Il cadavere di Lucia Ginevri cominciò a sciogliersi lentamente, dalla sua bocca uscì un liquame color petrolio, ma lei continuò a parlare, questa volta deformando la voce come se un registratore allungasse e distorcesse le parole, man mano che il corpo si disfaceva per diventare scheletro: «Mentre io mi putrefacevo, giorno dopo giorno, un’altra prendeva il mio posto e cresceva i miei bimbi. Come me ce ne sono mille. Stanno dappertutto, senza pace, talvolta voi ci camminate sopra: alcune non le troveranno mai. Le ossa della prossima le disseppelliranno presto. Guarda la scarpa».
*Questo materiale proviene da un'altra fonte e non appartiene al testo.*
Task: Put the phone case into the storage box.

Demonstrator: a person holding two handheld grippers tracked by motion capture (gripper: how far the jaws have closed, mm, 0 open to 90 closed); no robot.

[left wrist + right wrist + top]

Micol si alzò di soprassalto. Cazzo, si disse lei che non diceva quasi mai parolacce. Che brutto sogno. Guardò l’orologio: la sua sveglia mentale aveva funzionato abbastanza bene, era trascorso solo un quarto d’ora da quando si era stesa. Bisognava alzarsi e lavorare. Si sciacquò la faccia e accese il computer, mentre alle orecchie le riecheggiava la voce di Lucia Ginevri: Le ossa della prossima le disseppelliranno presto. Guarda la scarpa. Micol non credeva ai sogni forieri di verità; il carattere illogico di sua madre l’aveva da sempre spinta verso convinzioni
razionali. E infatti non c’era nulla di strano, in quel sogno, nulla che lei già non sapesse. Conosceva la vittima dai tanti documenti sfogliati e dai servizi visti; in fondo le parole che le aveva detto erano solo il riflesso di quello che Micol già pensava.

Eppure, delle volte, le capitava che l’elemento onirico si riflettesse sulla realtà come un suggerimento, un avvertimento, un’anticipazione. Quando era morta sua nonna investita da un autobus, Micol aveva sognato la vecchia bicicletta con la quale la nonna era solita percorrere la città, accartocciata: era successo una settimana prima che l’autobus gliela riducesse tale e quale. Quando aveva passato il concorso in polizia, ne aveva avuto notizia tre giorni prima dell’annuncio ufficiale, perché una commissione mai esistita si era intrufolata nei suoi sogni e le aveva comunicato il punteggio esatto con cui si era classificata. Coincidenze, soltanto coincidenze. In fondo la vita è governata dal caso. Considerava queste sinergie semplici casualità e si era data anche una spiegazione scientifica: certe volte, a livello energetico, circola nell’aria l’intenzione di quello che sta per accadere e Micol,  attraverso i suoi sogni, dimostrava di saper avvertire tali manifestazioni, tutto qui: la sua, era – semmai – una forma progredita di sensibilità, come se fosse dotata di parabole invisibili in grado, talvolta, di captare i segnali segreti del mondo.